▶ [Task to carry out]: I would like every line of the records below that contains the word "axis" copied.

▶ [Supplied material]:
· · · ·

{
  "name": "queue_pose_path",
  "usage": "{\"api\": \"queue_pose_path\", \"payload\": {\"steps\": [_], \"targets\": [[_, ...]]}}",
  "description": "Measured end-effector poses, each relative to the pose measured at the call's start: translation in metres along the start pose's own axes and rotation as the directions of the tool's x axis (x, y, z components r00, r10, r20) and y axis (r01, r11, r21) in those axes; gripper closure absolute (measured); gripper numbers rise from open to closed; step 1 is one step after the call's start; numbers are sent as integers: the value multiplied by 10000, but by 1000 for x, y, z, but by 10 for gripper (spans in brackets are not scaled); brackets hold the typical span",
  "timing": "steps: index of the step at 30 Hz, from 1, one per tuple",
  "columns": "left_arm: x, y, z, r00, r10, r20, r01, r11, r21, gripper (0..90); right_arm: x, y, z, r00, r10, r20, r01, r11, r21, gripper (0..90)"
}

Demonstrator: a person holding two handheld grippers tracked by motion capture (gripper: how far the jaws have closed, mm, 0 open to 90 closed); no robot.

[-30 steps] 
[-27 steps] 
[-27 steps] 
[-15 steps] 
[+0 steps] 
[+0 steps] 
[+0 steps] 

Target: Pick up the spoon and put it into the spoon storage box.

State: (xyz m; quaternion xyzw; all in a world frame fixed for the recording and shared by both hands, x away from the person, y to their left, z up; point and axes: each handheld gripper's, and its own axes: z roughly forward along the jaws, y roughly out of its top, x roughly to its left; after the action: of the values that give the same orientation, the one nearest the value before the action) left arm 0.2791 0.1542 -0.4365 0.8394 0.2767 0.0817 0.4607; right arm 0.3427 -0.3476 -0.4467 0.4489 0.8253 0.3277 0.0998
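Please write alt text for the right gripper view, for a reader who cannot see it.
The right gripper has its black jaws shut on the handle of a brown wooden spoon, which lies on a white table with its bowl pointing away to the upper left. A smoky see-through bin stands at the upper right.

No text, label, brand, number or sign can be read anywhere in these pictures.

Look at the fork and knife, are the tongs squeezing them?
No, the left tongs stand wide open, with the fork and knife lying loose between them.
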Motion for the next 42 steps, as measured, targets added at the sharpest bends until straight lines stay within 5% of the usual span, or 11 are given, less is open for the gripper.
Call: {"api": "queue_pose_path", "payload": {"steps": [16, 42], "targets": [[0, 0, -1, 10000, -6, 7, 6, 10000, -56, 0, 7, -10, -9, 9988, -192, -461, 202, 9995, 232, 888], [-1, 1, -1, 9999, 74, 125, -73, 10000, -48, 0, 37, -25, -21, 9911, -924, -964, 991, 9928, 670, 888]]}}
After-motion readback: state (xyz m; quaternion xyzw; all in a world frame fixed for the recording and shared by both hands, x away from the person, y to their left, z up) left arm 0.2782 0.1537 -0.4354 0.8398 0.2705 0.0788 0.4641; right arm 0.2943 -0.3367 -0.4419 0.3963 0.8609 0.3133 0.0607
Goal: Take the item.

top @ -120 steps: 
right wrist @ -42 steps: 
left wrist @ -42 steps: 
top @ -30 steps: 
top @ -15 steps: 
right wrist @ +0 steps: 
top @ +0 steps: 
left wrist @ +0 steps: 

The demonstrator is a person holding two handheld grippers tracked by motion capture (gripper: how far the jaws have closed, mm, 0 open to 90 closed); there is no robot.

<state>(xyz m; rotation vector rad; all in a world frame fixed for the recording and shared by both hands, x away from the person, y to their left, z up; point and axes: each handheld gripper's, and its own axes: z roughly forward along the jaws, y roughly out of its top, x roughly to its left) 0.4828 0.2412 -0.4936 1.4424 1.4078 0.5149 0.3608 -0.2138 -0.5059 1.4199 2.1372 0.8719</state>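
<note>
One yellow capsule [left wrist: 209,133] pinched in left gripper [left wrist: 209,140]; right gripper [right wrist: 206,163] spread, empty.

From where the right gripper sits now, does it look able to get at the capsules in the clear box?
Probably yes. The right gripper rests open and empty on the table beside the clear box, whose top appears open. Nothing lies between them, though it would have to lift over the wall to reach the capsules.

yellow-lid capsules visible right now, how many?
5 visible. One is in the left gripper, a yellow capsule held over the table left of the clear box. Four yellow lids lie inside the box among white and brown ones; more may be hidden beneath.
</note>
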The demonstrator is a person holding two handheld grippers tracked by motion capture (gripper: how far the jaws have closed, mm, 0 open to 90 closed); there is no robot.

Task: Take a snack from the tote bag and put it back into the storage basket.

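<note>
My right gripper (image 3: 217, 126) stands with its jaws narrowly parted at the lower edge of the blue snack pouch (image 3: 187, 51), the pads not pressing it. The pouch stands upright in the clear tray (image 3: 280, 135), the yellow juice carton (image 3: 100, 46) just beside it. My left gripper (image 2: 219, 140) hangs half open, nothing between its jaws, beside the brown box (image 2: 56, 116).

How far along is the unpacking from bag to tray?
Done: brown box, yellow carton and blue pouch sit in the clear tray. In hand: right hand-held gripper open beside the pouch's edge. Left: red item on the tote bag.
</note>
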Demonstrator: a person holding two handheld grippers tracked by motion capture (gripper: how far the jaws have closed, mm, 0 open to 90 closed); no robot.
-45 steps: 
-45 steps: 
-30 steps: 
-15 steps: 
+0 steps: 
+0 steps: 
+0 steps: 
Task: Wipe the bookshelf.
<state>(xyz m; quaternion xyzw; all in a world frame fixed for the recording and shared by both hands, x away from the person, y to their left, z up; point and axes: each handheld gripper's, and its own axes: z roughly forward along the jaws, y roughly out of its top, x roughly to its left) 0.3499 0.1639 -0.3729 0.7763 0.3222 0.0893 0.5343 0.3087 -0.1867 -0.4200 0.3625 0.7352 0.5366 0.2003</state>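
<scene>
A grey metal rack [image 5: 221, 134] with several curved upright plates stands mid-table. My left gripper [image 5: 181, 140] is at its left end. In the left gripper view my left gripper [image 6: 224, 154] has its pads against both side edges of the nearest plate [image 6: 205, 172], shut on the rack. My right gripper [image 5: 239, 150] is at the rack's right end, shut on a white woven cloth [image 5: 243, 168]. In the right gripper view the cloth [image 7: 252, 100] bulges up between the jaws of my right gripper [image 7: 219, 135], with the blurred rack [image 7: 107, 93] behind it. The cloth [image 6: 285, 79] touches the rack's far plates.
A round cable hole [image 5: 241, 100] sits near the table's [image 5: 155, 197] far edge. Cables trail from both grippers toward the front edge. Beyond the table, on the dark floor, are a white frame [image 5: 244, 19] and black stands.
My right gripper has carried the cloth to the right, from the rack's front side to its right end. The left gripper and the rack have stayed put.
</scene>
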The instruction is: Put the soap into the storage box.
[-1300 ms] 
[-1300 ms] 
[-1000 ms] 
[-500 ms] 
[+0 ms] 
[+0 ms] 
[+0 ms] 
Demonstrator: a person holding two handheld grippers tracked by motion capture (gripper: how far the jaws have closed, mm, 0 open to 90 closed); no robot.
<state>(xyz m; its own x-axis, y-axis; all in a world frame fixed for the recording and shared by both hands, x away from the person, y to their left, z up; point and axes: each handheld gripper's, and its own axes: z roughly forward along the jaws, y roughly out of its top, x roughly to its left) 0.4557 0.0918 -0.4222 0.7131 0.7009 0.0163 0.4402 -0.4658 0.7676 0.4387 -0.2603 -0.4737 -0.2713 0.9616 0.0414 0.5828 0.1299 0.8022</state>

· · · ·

▶ [The completed task]:
  "description": "Measured end-effector poses, each relative to the pose measured at the call's start: translation in metres along the start pose's own axes and rotation as the directions of the tool's x axis (x, y, z components r00, r10, r20) and y axis (r01, r11, r21) in those axes; gripper closure absolute (measured); gripper numbers rise from open to closed; step 1 is one step after the call's start; numbers are sent as integers: the value multiplied by 10000, but by 1000 for x, y, z, but by 10 for gripper (spans in brackets are not scaled); brackets hold the typical span",
<state>(xyz m; its own x-axis, y-axis; all in a world frame fixed for the recording and shared by both hands, x away from the person, y to their left, z up; point and axes: each handheld gripper's, and its own axes: z roughly forward along the jaws, y roughly out of its top, x roughly to its left) 0.4557 0.0918 -0.4222 0.7131 0.7009 0.0163 0.4402 -0.4658 0.7676 0.4387 -0.2603 -0.4737 -0.2713 0.9616 0.0414 0.5828 0.1299 0.8022</state>

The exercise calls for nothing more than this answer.